Additionally, this study further analyzed fungal communities. Sequencing results indicate (Figure 4A) that a total of 1340 fungal OTUs were identified across all treatments, with 280 shared OTUs (accounting for 20.90%). This indicates that fertilization treatments exert a greater influence on fungal community composition. Analysis of α-diversity (Figure 4B) revealed that Simpson and Shannon indices for soil fungi decreased with increasing organic fertilizer application dosage, while Chao1 and Ace indices showed no significant changes. PCoA analysis of β-diversity revealed (Figure 4C) that samples from different fertilization treatments were largely segregated in the ordination space. This finding indicates that fertilization differences drive differentiation in soil fungal community structure. Increased organic fertilizer application reduced fungal community evenness but had a minor effect on total species richness. Analysis of neutral community models revealed (Figure 4D) that HCF exhibited the highest R2 value, indicating that random processes dominated its community construction and resulted in lower community stability. Meanwhile, HOF demonstrated the largest m value, suggesting this treatment is more conducive to fungal migration and colonization. This result exhibited distinct differences from the response patterns of bacterial communities, indicating that fungi and bacteria employ markedly different ecological strategies and community construction mechanisms when responding to various fertilization treatments.
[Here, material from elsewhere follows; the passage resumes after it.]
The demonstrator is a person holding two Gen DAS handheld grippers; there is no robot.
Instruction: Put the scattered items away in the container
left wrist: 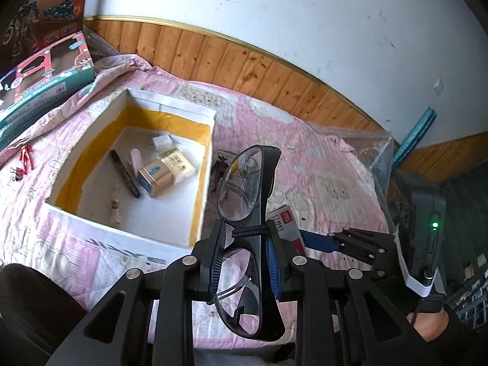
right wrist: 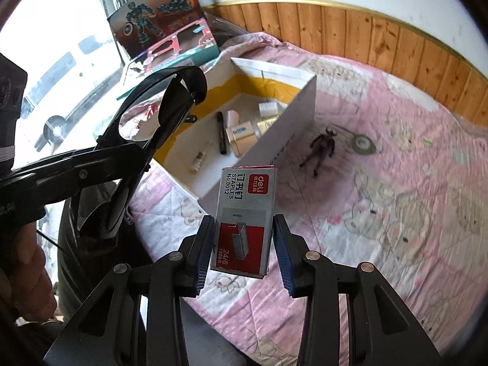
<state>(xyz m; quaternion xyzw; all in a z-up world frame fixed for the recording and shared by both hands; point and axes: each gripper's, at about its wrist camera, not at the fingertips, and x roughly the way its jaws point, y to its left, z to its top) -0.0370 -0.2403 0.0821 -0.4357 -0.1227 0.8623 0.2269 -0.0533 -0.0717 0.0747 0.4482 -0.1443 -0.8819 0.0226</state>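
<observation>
My left gripper [left wrist: 245, 239] is shut on a pair of black-framed glasses [left wrist: 267, 180], which stand upright between its fingers, just right of the container. The container is a white cardboard box [left wrist: 134, 239] with yellow tape inside. It holds a black marker [left wrist: 125, 169], a pink eraser [left wrist: 135, 158], a gold and blue carton [left wrist: 155, 180] and small white boxes. My right gripper [right wrist: 244, 228] is shut on a grey and red staples box [right wrist: 247, 207], held in the air near the white box's [right wrist: 274, 143] front corner. The glasses [right wrist: 189, 76] show at the left.
A pink quilt [right wrist: 396, 183] covers the bed. On it lie a dark toy figure [right wrist: 320, 149] and a tape roll [right wrist: 363, 143] right of the box, with red clips [left wrist: 26, 154] and a black binder clip [left wrist: 18, 172] to its left. Toy cartons [left wrist: 45, 76] are stacked by the wooden wall panel.
</observation>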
Figure 4. Effects of combined application of chemical and organic fertilizers on fungal community diversity in tea rhizosphere soil. Note: HCF, HTC, HHOC, HTO, and HOF represent chemical fertilizer treatment, 2/3 chemical fertilizer + 1/3 organic fertilizer treatment, 1/2 chemical fertilizer + 1/2 organic fertilizer treatment, 1/3 chemical fertilizer + 2/3 organic fertilizer treatment, and organic fertilizer treatment, respectively. (A) Venn diagram analysis of fungal communities. (B) α-diversity analysis. (C) PCoA analysis of β-diversity. (D) Neutral community model analysis.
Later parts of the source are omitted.